Purpose: : Uveal melanoma (UM) patients need life-long follow-up since metastases can occur even more than 15 years after diagnosis. Little is known about the quality of life (QOL) of UM survivors for such a long period. The purpose of this study is to describe the QOL of UM survivors as a factor of age, diagnosis, time since diagnosis, primary treatment, overall best corrected visual acuity (BCVA), and BCVA in the melanoma eye.

Methods: : A cohort of 294 patients who were treated for UM was asked to fill a questionnaire comprised of the EORTC QLQ-C30 and EORTC QLQ-OPT30 modules. The questionnaire was completed during a regular clinic visit. Answers ranged from 1 (completely unaffected) to 4 (severely affected). An open question requested a description of other changes in the patient's life since diagnosis. Independent demographic and medical variables were collected from medical records.

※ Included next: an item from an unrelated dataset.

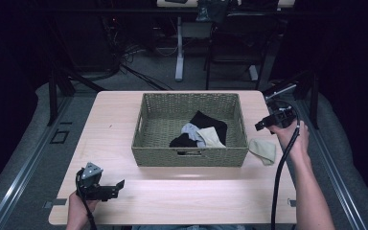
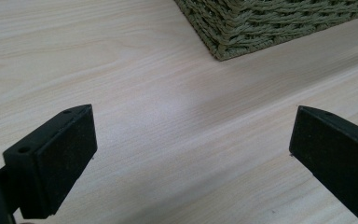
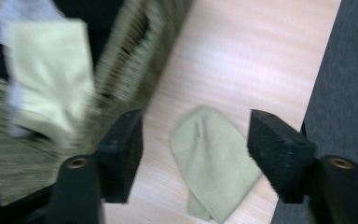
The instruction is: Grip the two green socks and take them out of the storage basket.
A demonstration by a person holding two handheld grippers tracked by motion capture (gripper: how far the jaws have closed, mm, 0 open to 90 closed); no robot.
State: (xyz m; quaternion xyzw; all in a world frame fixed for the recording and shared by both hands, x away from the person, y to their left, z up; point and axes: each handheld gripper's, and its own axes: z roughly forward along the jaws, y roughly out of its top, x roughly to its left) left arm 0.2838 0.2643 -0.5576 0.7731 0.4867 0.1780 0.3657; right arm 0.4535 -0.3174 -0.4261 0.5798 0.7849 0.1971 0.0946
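While the left claw (image 1: 117, 184) idles released on the table (image 1: 196, 191), the right claw (image 3: 193, 154) hangs released above the pale green sock (image 3: 214, 163), which lies flat on the table just right of the woven basket (image 1: 189, 157). To do this well, I'd say: drop straight down, straddle the cloth's middle, pinch deep enough to gather fabric, then lift clear of the rim and join the socks inside (image 1: 201, 134).

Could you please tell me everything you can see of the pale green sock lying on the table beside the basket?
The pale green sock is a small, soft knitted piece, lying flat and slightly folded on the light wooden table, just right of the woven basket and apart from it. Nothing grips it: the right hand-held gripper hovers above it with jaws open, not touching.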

Results: : From January through August 2007, 232 of 294 patients agreed to complete the questionnaire. The mean score for general QOL and eye-related QOL were high: 1.5 ± 0.52 and 1.67 ± 0.52 (mean ± SD) respectively. General QOL was highly correlated to eye-related QOL (F=207.26, p<0.0001) in an almost 1:1 relationship. Older age, a tumor not involving the ciliary body, and better BCVA were associated with statistically significant higher QOL. A subgroup of 39% of the patients reported severely affected eye-related tasks. Thirty-three percent were highly concerned about different aspects of their future health (e.g. recurrence or metastases). Patients after local resection or enucleation reported slightly higher eye-related QOL, although in response to the open question described problems related to body image.

Conclusions: : General QOL of UM patients is slightly affected by their malignancy. As eye-related QOL decreases, so does general QOL. Body image and psycho-social adjustment should be considered in evaluating QOL. The subgroup of patients who do suffer from their eyes is in need of psycho-social intervention not only after diagnosis but also on a continuing basis. All patients need information about physical and psycho-social implications of treatment in the short and long term.